Its beaten me. For now.
I should've stayed outside in the sun today gardening - but curiosity got the better of me. I hope the (absolutely stunning) weather continues tomorrow, otherwise i've blown it on nothing ...
I tried working on the AMD performance of the Viola & Jones detector in socles: I tried a whole bunch of stuff, from copying the image tiles pre-scaled (as summed area table) to local memory, to completely re-arranging the data structures so they are workgroup aligned, to even trying the cpu single-thread-per-location version.
I got some minor improvement, the most being the copying the tile to local store and removing some of the calculations (since it doesn't need to scale the rects): but that only took a simple test case from about 25ms to 20ms. Barely really noticeable in my webcam test harness.
I think the problem is with the fact it has to read so much data for each single test. It requires 3-4 uint4's just to describe the test, and 8-12 uint texture lookups for the summed area table lookups. The cascade I have has ~6 400 regions to test grouped in ~3 000 features, and although most aren't tested it's just a lot of data. It's too much for constant memory for example.

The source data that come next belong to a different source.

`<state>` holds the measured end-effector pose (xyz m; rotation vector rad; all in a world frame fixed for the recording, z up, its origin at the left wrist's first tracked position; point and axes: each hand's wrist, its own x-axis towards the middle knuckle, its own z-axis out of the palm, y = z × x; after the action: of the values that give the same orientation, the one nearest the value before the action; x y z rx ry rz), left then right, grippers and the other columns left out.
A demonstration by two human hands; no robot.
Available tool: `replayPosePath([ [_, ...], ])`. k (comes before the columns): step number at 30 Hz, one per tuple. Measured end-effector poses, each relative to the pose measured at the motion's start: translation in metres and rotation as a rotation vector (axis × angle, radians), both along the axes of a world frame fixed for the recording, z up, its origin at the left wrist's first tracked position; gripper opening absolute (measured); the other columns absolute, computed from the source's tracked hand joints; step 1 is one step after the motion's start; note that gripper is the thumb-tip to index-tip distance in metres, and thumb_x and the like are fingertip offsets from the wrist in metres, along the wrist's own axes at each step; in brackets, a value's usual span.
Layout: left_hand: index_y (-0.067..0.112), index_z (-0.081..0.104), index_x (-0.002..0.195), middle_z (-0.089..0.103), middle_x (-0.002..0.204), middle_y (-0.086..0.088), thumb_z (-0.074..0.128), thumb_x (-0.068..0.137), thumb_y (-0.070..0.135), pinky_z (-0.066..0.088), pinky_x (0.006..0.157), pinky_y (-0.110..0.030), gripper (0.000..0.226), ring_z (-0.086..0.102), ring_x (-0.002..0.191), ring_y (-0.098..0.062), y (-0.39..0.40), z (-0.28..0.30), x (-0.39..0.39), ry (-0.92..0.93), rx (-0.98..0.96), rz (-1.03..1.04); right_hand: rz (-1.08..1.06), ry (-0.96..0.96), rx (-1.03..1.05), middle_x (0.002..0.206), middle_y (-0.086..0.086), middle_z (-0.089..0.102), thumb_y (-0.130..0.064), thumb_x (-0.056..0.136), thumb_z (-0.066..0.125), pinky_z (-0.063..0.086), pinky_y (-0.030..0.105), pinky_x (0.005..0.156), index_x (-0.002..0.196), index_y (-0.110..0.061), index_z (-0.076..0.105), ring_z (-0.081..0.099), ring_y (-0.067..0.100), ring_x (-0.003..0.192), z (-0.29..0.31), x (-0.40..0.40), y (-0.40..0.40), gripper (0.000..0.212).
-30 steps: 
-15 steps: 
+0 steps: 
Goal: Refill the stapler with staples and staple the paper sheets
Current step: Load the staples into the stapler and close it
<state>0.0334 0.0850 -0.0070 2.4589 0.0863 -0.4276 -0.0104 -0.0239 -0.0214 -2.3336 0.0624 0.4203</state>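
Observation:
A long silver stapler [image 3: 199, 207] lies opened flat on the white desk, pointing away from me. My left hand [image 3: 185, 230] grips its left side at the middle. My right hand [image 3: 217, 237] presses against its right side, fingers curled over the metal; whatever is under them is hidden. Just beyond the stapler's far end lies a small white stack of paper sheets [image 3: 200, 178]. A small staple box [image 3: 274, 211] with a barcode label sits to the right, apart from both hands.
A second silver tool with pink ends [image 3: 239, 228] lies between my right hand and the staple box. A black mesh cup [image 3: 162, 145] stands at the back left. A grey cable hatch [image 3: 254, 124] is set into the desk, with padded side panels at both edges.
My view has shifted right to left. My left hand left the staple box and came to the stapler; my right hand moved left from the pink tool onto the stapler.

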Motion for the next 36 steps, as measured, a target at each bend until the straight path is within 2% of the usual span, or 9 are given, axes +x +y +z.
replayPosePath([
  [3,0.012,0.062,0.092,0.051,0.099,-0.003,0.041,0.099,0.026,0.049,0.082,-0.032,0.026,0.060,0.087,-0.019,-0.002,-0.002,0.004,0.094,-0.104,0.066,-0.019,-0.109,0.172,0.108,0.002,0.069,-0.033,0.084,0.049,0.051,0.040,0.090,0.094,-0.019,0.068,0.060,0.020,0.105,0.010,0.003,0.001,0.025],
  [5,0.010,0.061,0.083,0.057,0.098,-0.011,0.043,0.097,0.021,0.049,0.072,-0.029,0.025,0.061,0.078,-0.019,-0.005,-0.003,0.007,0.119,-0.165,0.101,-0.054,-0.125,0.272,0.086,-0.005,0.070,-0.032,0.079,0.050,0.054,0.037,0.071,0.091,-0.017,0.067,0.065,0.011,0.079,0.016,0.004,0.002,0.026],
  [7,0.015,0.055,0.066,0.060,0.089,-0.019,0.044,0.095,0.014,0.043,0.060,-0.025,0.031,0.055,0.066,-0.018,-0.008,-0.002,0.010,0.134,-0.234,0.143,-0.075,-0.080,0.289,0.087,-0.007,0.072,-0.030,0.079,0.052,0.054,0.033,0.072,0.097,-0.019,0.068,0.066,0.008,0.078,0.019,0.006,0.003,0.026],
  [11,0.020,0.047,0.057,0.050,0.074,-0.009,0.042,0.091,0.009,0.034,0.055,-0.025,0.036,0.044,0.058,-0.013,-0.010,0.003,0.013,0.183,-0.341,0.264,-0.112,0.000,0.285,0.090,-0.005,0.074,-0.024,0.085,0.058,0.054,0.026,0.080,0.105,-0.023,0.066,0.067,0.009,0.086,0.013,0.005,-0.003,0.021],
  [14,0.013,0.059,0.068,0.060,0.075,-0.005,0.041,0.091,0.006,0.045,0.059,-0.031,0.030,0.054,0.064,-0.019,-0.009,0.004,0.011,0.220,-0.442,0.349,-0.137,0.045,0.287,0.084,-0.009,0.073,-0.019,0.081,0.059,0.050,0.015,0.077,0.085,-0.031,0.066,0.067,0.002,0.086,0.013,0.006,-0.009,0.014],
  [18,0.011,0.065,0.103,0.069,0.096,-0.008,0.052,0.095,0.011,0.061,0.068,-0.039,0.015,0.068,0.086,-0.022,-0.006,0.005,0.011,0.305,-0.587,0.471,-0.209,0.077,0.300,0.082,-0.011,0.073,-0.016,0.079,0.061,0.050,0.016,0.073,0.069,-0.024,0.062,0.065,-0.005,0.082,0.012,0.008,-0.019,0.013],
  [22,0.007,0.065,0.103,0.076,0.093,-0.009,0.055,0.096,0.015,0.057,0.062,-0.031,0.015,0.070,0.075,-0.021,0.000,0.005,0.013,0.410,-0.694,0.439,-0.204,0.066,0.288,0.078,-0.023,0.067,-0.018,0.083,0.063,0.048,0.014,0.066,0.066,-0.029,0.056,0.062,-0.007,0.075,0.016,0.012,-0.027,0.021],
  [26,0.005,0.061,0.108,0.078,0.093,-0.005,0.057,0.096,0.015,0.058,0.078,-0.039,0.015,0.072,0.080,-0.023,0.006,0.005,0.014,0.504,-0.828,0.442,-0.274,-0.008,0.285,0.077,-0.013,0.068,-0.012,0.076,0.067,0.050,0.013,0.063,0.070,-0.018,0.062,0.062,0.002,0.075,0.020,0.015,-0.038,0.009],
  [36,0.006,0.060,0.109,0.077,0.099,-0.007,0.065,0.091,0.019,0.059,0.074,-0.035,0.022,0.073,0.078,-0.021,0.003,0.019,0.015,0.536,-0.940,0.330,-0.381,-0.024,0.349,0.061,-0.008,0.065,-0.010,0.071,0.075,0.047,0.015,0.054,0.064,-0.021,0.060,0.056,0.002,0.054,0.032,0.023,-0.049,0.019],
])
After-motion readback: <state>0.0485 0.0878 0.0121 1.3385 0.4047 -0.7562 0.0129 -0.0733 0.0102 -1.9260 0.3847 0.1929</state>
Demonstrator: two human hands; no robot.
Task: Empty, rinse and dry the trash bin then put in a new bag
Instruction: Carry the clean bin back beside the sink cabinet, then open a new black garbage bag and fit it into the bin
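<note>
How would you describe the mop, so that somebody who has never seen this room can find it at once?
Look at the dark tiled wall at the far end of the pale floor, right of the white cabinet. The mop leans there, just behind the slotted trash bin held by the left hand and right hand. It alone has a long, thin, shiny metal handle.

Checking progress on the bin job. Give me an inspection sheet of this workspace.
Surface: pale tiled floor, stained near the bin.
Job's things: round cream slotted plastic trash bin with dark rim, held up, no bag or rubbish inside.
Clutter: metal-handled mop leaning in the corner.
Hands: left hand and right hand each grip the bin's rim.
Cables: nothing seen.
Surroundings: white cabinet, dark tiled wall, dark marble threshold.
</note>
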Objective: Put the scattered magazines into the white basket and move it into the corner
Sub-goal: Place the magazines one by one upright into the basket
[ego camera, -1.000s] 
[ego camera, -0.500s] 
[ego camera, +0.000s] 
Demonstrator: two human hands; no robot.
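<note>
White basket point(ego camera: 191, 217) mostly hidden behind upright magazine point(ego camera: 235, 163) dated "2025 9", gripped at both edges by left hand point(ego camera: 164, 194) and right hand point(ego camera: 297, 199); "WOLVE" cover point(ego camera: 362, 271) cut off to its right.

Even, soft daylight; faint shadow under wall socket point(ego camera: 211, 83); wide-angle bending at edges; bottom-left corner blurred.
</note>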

With a fix to use the atomic counters AMD hardware provides at least it's now in the same order of magnitude as the nvidia hardware, but still 2-4x slower.
Maybe ... if the stages were broken up into smaller parts it could work more efficiently, but it does seem a pretty long shot to me as the problem remains with the sheer amount of stuff that needs to be loaded for each test.
Time probably better spent on something else.